Your goal
Output only the lines below that start at the line containing "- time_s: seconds" and end at the line containing "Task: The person", with both ends kept.
= = = =
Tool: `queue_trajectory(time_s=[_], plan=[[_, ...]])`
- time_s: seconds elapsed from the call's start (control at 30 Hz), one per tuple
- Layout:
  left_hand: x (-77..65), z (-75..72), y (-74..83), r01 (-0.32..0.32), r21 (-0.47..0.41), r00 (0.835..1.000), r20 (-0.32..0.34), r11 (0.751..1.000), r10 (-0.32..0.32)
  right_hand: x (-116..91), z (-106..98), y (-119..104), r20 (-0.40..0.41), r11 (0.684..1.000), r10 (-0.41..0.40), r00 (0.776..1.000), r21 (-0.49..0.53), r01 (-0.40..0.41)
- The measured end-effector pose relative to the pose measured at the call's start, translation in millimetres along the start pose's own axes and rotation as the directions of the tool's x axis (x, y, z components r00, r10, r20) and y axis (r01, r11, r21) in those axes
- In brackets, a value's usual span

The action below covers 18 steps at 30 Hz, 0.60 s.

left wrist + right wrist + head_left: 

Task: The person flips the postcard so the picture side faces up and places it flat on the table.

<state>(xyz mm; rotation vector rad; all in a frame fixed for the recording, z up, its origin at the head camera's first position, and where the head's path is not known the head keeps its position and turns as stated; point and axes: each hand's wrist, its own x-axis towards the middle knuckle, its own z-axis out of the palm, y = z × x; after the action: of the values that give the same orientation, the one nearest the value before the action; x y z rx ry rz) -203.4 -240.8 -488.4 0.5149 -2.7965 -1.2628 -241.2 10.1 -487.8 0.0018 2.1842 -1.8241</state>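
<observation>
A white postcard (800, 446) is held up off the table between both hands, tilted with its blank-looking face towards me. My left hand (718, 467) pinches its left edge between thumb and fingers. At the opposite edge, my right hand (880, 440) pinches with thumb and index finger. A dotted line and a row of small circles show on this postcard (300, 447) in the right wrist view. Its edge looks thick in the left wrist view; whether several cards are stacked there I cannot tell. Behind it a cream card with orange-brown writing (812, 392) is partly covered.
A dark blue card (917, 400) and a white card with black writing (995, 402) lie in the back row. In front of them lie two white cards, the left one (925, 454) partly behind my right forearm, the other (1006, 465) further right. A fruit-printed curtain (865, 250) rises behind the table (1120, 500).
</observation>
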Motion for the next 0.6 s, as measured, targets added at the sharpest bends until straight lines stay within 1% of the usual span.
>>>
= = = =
Final answer
- time_s: seconds elapsed from the call's start (control at 30 Hz), one per tuple
- Layout:
  left_hand: x (-77..65), z (-75..72), y (-74..83), r01 (-0.32..0.32), r21 (-0.47..0.41), r00 (0.835..1.000), r20 (-0.32..0.34), r11 (0.751..1.000), r10 (-0.32..0.32)
  right_hand: x (-116..91), z (-106..98), y (-119..104), r20 (-0.40..0.41), r11 (0.684..1.000), r10 (-0.41..0.40), r00 (0.776..1.000), r21 (-0.49..0.53), r01 (-0.40..0.41)
- The measured end-effector pose relative to the pose measured at the call's start, translation in millimetres along the start pose's own axes and rotation as the directions of the tool's x axis (x, y, z components r00, r10, r20) and y axis (r01, r11, r21) in those axes
- In brackets, a value's usual span

The action below covers 18 steps at 30 Hz, 0.60 s.

left wrist + right wrist + head_left: 

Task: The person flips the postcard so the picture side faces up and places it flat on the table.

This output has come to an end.